**Task brief**
Which lines of the records contain "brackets"? Collect every one of them.
◇ ◇ ◇ ◇ ◇ ◇ ◇
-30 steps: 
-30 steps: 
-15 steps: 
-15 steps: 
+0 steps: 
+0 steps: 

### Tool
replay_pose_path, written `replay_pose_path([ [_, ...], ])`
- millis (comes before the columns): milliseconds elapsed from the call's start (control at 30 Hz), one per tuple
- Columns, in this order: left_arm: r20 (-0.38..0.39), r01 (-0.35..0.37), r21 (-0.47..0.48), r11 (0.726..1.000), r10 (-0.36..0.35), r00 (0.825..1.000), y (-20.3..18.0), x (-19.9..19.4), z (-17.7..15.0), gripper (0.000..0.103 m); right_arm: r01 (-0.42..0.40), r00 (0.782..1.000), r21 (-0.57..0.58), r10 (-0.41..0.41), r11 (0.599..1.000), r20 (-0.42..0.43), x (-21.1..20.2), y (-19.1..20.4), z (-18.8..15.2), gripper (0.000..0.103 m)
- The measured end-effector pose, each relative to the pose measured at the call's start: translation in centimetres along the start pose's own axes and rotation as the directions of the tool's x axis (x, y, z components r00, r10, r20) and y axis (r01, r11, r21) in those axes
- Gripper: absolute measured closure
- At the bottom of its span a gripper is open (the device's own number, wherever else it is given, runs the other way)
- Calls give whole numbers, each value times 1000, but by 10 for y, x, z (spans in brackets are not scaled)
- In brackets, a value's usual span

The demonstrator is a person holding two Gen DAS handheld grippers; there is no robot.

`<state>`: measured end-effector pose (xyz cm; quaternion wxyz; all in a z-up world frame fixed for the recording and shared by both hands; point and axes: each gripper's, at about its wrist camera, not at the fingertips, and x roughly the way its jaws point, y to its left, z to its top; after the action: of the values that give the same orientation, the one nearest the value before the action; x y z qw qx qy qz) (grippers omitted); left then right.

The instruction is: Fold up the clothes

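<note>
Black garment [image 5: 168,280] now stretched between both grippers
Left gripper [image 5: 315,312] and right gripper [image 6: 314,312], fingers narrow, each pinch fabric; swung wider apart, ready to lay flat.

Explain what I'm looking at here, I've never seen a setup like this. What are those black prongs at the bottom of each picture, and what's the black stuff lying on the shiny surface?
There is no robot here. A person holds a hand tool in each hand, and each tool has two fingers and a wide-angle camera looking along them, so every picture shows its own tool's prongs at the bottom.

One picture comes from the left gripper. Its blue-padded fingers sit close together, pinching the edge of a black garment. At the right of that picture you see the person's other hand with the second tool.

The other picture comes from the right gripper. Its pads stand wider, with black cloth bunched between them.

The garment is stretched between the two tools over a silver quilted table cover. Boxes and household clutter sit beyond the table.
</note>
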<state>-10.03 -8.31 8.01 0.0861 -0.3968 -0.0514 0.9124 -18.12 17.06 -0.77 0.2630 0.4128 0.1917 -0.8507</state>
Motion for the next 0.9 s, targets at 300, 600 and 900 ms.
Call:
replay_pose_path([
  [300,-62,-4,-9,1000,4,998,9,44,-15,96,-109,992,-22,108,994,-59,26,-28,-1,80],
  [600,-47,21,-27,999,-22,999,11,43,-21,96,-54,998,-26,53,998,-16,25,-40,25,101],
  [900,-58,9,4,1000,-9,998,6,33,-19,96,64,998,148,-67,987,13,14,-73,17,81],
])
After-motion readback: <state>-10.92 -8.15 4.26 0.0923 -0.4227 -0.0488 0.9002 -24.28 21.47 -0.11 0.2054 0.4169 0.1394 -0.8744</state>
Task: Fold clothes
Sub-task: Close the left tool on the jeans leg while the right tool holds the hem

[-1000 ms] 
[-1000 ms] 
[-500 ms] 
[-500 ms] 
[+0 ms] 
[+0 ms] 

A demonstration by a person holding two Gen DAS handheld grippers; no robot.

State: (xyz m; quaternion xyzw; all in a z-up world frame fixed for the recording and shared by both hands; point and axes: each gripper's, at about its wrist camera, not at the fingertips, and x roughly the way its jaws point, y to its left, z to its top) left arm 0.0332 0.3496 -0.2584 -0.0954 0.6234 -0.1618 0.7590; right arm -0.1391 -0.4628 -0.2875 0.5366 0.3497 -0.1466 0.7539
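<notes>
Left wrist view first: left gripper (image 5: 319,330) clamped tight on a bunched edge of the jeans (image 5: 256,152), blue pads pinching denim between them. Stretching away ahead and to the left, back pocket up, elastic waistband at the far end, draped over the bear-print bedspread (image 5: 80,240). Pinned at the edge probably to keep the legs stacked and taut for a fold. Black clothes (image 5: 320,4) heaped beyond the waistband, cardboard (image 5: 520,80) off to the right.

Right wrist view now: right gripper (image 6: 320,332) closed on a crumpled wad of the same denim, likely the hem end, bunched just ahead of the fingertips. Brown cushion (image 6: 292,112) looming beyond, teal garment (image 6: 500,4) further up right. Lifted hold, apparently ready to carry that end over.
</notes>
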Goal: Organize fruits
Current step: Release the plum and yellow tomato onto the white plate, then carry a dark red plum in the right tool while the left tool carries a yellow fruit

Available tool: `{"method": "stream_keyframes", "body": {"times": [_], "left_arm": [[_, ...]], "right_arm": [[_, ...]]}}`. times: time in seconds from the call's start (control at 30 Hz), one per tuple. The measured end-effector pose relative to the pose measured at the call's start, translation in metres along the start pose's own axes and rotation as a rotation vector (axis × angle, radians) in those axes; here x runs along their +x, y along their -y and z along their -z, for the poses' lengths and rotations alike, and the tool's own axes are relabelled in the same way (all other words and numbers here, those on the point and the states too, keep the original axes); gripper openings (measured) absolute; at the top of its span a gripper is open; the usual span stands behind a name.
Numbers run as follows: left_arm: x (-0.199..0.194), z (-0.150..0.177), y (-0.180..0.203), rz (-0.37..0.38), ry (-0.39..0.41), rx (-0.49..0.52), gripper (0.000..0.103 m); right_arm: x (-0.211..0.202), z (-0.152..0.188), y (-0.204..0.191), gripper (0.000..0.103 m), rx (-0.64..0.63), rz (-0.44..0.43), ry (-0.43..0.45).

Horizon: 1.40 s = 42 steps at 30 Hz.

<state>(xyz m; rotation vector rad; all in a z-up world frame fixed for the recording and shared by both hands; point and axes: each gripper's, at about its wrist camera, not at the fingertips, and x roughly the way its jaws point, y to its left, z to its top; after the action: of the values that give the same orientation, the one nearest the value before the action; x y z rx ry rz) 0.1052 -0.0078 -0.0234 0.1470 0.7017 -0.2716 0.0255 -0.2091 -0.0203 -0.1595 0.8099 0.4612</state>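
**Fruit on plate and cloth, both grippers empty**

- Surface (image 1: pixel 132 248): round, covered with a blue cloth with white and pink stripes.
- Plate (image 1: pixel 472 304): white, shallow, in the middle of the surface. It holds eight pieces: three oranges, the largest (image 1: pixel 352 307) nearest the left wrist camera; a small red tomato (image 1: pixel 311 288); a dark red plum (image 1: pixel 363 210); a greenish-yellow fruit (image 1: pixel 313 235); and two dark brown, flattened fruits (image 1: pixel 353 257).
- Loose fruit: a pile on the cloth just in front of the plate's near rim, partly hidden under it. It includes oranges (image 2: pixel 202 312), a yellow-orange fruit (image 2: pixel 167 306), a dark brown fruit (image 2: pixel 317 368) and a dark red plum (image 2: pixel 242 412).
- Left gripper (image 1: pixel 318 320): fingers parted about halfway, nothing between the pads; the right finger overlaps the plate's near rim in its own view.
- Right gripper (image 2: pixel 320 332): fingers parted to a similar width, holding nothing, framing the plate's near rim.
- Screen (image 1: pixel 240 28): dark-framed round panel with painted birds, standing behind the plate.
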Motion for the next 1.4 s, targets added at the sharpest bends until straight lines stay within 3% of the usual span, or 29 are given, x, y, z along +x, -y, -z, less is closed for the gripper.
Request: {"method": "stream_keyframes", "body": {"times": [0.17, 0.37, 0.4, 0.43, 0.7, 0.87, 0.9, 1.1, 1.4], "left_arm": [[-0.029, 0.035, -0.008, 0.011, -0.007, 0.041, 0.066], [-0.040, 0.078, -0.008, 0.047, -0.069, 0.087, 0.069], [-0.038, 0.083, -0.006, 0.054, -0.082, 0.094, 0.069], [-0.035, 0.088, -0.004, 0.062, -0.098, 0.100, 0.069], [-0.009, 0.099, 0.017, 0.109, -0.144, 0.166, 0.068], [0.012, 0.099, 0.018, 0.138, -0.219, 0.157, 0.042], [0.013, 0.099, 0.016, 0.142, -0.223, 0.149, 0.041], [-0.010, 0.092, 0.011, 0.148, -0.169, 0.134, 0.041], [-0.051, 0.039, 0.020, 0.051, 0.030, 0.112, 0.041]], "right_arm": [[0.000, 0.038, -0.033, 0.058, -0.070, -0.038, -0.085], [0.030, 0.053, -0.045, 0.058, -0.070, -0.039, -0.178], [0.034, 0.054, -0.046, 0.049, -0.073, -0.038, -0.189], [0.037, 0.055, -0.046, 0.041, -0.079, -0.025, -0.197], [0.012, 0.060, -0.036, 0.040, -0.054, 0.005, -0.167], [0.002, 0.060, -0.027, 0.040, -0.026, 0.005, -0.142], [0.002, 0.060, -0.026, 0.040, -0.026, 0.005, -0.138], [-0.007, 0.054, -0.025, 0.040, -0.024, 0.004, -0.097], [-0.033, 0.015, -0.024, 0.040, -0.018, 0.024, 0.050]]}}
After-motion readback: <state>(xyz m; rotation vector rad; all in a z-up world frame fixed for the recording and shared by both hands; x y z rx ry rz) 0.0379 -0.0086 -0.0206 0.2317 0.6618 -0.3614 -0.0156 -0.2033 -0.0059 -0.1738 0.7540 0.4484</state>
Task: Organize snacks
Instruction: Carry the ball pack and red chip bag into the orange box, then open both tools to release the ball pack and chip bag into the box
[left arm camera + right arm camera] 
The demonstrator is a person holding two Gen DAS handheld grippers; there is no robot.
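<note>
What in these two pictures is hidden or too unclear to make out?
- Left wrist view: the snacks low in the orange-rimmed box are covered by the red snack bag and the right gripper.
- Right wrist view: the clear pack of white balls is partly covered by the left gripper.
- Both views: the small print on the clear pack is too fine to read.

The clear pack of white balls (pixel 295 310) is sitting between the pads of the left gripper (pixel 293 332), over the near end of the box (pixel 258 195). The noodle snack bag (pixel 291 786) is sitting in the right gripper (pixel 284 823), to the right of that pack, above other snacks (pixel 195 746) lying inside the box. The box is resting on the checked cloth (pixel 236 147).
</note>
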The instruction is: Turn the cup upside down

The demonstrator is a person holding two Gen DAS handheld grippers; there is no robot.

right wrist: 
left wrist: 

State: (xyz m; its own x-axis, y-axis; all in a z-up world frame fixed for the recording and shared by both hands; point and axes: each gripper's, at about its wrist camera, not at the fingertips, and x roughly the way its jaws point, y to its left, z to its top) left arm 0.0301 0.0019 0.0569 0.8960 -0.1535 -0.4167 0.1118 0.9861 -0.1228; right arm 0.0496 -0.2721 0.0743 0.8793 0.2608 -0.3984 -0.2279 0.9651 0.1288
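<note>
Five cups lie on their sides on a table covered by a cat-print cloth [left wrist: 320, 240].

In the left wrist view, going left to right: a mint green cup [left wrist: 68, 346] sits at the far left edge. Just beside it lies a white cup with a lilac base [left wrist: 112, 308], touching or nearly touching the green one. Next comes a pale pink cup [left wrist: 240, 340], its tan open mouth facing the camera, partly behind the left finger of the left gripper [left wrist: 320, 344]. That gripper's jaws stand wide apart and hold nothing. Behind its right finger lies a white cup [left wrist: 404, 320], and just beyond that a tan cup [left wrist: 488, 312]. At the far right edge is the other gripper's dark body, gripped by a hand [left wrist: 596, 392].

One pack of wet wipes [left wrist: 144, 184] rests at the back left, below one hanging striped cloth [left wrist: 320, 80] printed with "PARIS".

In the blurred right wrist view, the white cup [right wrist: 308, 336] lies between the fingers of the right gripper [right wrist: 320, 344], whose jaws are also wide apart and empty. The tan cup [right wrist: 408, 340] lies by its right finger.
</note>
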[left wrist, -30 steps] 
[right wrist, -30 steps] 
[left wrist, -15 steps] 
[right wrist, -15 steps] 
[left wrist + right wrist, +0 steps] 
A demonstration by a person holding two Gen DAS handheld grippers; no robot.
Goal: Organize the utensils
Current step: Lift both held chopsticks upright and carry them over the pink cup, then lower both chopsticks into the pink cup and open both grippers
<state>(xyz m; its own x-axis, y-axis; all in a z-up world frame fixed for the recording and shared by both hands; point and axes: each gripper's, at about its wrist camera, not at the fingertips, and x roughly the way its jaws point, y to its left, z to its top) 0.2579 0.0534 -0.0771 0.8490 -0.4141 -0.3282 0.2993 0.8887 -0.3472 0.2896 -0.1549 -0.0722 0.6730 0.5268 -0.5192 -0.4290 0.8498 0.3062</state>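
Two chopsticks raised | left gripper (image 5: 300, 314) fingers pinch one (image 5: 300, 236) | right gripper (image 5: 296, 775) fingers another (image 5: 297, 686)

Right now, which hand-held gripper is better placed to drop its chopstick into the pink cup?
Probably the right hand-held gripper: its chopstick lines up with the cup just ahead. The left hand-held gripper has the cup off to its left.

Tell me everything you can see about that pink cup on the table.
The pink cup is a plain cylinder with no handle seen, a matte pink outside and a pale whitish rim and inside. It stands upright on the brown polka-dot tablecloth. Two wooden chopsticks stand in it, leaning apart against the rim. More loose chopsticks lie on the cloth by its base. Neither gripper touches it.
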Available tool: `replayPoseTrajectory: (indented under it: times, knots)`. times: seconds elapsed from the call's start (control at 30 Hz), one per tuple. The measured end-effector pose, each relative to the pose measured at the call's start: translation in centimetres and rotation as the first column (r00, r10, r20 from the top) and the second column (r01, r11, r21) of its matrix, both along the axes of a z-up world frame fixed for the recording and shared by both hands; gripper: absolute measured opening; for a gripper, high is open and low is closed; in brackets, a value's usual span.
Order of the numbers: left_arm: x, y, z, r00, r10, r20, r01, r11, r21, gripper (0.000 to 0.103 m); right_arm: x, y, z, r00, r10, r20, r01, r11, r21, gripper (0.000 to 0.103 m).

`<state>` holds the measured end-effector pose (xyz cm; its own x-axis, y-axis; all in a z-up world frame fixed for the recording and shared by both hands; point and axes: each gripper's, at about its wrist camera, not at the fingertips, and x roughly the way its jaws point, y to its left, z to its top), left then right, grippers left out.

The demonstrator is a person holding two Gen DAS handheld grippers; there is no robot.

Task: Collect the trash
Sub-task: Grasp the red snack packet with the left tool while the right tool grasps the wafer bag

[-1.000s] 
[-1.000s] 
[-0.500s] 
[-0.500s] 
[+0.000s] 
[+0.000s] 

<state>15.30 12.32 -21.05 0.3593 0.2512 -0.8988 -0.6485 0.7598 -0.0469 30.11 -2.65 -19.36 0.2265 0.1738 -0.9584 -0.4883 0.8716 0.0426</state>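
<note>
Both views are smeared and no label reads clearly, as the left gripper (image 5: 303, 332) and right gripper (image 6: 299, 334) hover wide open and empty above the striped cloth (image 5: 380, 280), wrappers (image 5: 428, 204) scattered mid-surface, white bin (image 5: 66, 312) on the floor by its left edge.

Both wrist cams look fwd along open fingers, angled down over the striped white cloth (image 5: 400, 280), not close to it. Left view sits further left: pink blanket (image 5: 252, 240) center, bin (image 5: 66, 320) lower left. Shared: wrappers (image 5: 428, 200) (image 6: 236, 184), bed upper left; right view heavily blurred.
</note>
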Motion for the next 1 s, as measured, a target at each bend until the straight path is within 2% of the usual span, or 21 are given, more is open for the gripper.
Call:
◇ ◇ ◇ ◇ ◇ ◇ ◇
**Solution to this problem**
- Calls give whole numbers, each value times 1000, but by 10 for y, x, z (spans in brackets are not scaled)
- In brackets, a value's usual span
Available tool: `replayPoseTrajectory: (indented under it: times, knots)`. times: seconds elapsed from the call's start (control at 30 Hz), one per tuple. The measured end-effector pose, each relative to the pose measured at the call's start: translation in centimetres and rotation as the first column (r00, r10, r20 from the top) and the second column (r01, r11, r21) of its matrix, both along the axes of a z-up world frame fixed for the recording and shared by both hands; gripper: absolute measured opening; for a gripper, high is open and low is closed; in brackets, a value's usual span.

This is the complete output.